◆ Assignment ◆
Give back every record exactly, images excluded.

◆ Records for this exercise ◆
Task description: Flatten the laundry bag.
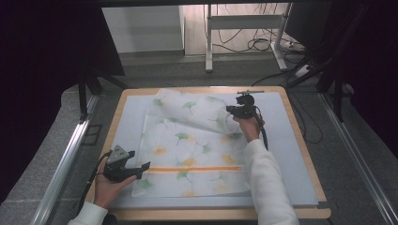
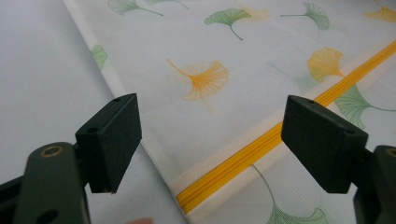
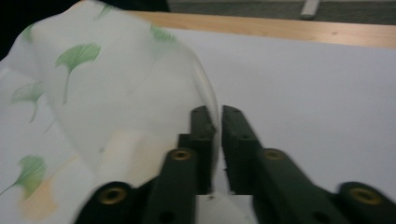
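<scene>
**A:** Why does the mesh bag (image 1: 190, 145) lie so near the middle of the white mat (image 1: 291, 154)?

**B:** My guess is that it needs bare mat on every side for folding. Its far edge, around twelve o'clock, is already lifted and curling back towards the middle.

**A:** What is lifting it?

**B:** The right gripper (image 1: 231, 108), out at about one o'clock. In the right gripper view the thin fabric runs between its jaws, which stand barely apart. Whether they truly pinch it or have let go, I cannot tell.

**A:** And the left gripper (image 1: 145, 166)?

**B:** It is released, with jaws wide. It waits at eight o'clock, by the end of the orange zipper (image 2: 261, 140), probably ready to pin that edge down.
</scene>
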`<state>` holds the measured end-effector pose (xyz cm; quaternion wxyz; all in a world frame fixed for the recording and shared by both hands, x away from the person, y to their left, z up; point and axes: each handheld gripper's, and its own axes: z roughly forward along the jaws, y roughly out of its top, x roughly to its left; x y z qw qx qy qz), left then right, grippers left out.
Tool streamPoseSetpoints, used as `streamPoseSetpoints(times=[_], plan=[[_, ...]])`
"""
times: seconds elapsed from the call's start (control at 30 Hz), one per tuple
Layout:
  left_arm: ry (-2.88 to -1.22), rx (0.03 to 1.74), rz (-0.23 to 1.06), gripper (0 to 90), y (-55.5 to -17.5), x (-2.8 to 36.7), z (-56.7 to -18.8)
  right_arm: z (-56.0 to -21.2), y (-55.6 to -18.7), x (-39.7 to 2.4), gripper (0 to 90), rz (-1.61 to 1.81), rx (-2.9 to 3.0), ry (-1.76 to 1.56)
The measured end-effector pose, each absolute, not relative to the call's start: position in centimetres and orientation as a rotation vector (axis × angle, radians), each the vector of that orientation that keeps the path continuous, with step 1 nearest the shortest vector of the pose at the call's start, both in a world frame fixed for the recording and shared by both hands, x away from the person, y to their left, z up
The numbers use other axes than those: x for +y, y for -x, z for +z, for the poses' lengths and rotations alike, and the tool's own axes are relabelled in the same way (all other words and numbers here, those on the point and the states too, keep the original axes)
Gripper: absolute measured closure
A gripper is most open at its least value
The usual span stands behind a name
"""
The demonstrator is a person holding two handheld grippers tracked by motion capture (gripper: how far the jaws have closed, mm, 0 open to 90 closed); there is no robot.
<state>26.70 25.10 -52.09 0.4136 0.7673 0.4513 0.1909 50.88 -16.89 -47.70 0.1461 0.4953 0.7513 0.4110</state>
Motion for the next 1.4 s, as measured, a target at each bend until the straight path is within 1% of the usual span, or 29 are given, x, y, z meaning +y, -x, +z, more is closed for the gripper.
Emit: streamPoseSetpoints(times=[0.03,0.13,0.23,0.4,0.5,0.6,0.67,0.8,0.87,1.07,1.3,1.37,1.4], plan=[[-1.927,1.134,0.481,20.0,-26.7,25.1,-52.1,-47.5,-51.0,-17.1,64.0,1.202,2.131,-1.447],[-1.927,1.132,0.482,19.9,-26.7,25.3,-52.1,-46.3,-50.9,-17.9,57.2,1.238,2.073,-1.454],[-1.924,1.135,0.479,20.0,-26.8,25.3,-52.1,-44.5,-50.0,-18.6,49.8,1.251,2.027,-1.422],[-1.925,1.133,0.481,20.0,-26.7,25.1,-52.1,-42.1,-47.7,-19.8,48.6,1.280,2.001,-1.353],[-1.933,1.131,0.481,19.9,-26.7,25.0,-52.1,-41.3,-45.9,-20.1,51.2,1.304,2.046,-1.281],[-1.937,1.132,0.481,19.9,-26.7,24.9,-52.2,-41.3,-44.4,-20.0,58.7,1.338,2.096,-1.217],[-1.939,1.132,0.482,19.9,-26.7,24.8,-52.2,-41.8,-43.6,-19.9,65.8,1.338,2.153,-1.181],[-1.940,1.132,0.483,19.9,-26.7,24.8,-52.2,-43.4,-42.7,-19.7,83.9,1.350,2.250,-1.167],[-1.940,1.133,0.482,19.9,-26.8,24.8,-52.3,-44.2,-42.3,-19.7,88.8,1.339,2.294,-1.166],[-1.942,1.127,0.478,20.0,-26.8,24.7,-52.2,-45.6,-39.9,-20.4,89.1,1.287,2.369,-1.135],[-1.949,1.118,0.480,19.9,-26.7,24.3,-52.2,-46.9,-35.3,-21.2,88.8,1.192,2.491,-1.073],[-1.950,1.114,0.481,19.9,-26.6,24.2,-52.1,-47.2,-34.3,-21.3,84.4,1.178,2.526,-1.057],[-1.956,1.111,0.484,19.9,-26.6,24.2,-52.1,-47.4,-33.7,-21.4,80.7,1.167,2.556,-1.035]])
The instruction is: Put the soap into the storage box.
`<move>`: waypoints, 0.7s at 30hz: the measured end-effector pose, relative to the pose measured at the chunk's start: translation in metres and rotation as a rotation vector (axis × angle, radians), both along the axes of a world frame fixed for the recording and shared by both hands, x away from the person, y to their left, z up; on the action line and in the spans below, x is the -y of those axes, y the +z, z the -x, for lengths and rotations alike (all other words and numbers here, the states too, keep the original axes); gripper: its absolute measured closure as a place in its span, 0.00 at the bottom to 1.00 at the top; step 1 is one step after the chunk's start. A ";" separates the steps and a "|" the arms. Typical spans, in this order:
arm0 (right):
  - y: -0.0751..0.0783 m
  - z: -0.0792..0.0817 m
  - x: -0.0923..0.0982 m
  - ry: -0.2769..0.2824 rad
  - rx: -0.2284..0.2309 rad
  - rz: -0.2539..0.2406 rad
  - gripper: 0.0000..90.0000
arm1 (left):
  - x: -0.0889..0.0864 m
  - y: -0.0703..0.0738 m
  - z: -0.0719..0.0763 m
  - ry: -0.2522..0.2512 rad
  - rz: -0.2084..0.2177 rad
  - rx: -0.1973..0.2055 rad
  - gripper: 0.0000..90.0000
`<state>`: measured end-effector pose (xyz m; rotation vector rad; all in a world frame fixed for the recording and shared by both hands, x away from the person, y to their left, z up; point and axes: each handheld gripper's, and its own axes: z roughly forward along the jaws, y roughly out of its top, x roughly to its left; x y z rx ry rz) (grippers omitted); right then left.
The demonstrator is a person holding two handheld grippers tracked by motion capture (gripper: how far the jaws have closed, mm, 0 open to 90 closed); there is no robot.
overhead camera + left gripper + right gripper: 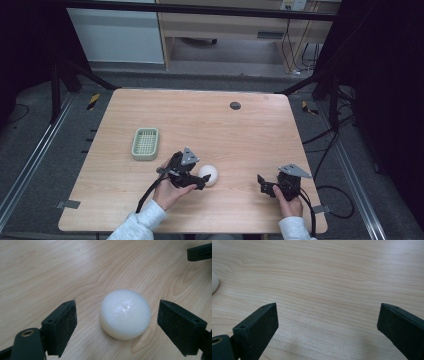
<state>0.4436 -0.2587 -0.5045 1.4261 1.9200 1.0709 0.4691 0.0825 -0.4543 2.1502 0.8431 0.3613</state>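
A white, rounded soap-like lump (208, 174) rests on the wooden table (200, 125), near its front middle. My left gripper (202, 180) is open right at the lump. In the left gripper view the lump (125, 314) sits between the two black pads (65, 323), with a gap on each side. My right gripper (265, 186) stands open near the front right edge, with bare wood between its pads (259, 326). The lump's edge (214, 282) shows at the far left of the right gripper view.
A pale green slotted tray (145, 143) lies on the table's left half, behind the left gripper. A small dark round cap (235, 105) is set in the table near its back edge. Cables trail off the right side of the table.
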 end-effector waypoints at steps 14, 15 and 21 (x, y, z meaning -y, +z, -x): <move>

◆ Solution ◆
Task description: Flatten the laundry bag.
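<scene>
**A:** Why does the mesh bag (image 1: 190, 145) lie so near the middle of the white mat (image 1: 291, 154)?

**B:** My guess is that it needs bare mat on every side for folding. Its far edge, around twelve o'clock, is already lifted and curling back towards the middle.

**A:** What is lifting it?

**B:** The right gripper (image 1: 231, 108), out at about one o'clock. In the right gripper view the thin fabric runs between its jaws, which stand barely apart. Whether they truly pinch it or have let go, I cannot tell.

**A:** And the left gripper (image 1: 145, 166)?

**B:** It is released, with jaws wide. It waits at eight o'clock, by the end of the orange zipper (image 2: 261, 140), probably ready to pin that edge down.
</scene>
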`<state>` holds the measured end-effector pose (xyz cm; quaternion wxyz; all in a world frame fixed for the recording and shared by both hands, x away from the person, y to their left, z up; point and axes: each handheld gripper's, and its own axes: z roughly forward along the jaws, y roughly out of its top, x roughly to its left; x y z qw qx qy qz), left then right, grippers left out.
Tool streamPoseSetpoints, used as `streamPoseSetpoints(times=[_], plan=[[_, ...]])`
"""
times: seconds elapsed from the call's start (control at 30 Hz), one per tuple
Layout:
  left_arm: ry (-2.88 to -1.22), rx (0.03 to 1.74), rz (-0.23 to 1.06), gripper (0 to 90), y (-55.5 to -17.5), x (-2.8 to 36.7), z (-56.7 to -18.8)
  right_arm: z (-56.0 to -21.2), y (-55.6 to -18.7), x (-39.7 to 2.4), gripper (0 to 90), rz (-1.61 to 1.81), rx (-2.9 to 3.0), ry (-1.76 to 1.56)
The measured end-effector pose, each absolute, not relative to the call's start: position in centimetres and orientation as a rotation vector (axis × angle, radians), each the vector of that orientation that keeps the path continuous, with step 1 nearest the shortest vector of the pose at the call's start, both in a world frame fixed for the recording and shared by both hands, x away from the person, y to their left, z up
The numbers use other axes than those: x for +y, y for -x, z for +z, for the poses' lengths and rotations alike, and the tool's own axes are relabelled in the same way (all other words and numbers here, those on the point and the states too, keep the original axes)
Gripper: absolute measured closure
A gripper is most open at its least value
The usual span stands behind a name
"""
The demonstrator is a person holding two handheld grippers tracked by motion capture (gripper: how far the jaws have closed, mm, 0 open to 90 closed); there is no robot.
<state>26.70 25.10 -52.09 0.4136 0.7673 0.4513 0.1909 50.88 -16.89 -47.70 0.1461 0.4953 0.7513 0.4110</state>
Motion for the next 1.4 s, as measured, a target at each bend until the straight path is within 1% of the usual span, or 29 are given, x, y, z meaning +y, -x, +z, more is closed for the gripper.
Emit: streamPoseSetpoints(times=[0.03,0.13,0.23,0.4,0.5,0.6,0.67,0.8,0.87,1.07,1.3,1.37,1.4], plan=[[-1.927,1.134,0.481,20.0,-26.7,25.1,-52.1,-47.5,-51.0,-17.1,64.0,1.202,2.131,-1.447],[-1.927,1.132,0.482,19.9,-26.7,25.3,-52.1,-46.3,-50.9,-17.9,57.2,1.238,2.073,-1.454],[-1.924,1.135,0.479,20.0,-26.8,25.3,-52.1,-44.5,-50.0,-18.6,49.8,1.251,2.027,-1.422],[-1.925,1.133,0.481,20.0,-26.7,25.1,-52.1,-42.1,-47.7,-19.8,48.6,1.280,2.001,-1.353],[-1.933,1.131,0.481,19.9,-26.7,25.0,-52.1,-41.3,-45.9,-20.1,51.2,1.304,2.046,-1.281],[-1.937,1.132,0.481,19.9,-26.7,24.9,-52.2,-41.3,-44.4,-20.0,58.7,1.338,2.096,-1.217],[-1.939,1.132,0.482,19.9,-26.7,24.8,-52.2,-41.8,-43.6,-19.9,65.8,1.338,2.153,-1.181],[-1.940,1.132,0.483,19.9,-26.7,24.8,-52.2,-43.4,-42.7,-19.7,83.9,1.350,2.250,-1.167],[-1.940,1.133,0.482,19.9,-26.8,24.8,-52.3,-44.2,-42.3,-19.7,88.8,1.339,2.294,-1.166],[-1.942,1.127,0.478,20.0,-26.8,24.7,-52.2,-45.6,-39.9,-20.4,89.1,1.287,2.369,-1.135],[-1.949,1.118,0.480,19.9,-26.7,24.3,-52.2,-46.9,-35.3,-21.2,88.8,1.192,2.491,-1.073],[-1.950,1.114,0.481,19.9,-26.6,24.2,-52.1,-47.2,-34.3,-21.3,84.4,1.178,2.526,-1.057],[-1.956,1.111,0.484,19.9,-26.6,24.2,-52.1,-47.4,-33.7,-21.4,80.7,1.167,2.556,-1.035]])
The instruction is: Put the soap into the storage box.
`<move>`: waypoints, 0.7s at 30hz: the measured end-effector pose, relative to the pose measured at the chunk's start: translation in metres and rotation as a rotation vector (axis × angle, radians), both along the axes of a world frame fixed for the recording and shared by both hands, x away from the person, y to their left, z up; on the action line and in the spans below, x is the -y of those axes, y the +z, z the -x, for lengths and rotations alike (all other words and numbers here, the states too, keep the original axes); gripper: its absolute measured closure as a place in its span, 0.00 at the bottom to 1.00 at the top; step 1 is one step after the chunk's start. A ";" separates the steps and a "|" the arms. Typical spans, in this order:
arm0 (right):
  - y: -0.0751..0.0783 m
  - z: -0.0792..0.0817 m
  - x: -0.0923..0.0982 m
  - ry: -0.2769..0.2824 rad
  - rx: -0.2284..0.2309 rad
  - rz: -0.2539..0.2406 rad
  - gripper: 0.0000..90.0000
arm1 (left):
  - x: -0.0889..0.0864 m
  - y: -0.0703..0.0738 m
  - z: -0.0719..0.0763 m
  - ry: -0.2522..0.2512 rad
  - rz: -0.2084..0.2177 rad
  - rx: -0.1973..0.2055 rad
  - gripper: 0.0000..90.0000
`<state>`: measured end-effector pose (xyz m; rotation vector rad; all in a world frame fixed for the recording and shared by both hands, x away from the person, y to their left, z up; point and axes: each handheld gripper's, and its own axes: z roughly forward along the jaws, y roughly out of its top, x roughly to its left; x y z rx ry rz) (grippers omitted); right then left.
The demonstrator is a person holding two handheld grippers tracked by motion capture (gripper: how far the jaws have closed, mm, 0 open to 90 closed); there is no robot.
overhead camera + left gripper + right gripper: 
<state>0.4436 -0.2587 -0.5045 1.4261 1.9200 1.0709 0.4691 0.0825 -0.4543 2.1502 0.8431 0.3613</state>
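A white, rounded soap-like lump (208, 174) rests on the wooden table (200, 125), near its front middle. My left gripper (202, 180) is open right at the lump. In the left gripper view the lump (125, 314) sits between the two black pads (65, 323), with a gap on each side. My right gripper (265, 186) stands open near the front right edge, with bare wood between its pads (259, 326). The lump's edge (214, 282) shows at the far left of the right gripper view.
A pale green slotted tray (145, 143) lies on the table's left half, behind the left gripper. A small dark round cap (235, 105) is set in the table near its back edge. Cables trail off the right side of the table.
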 end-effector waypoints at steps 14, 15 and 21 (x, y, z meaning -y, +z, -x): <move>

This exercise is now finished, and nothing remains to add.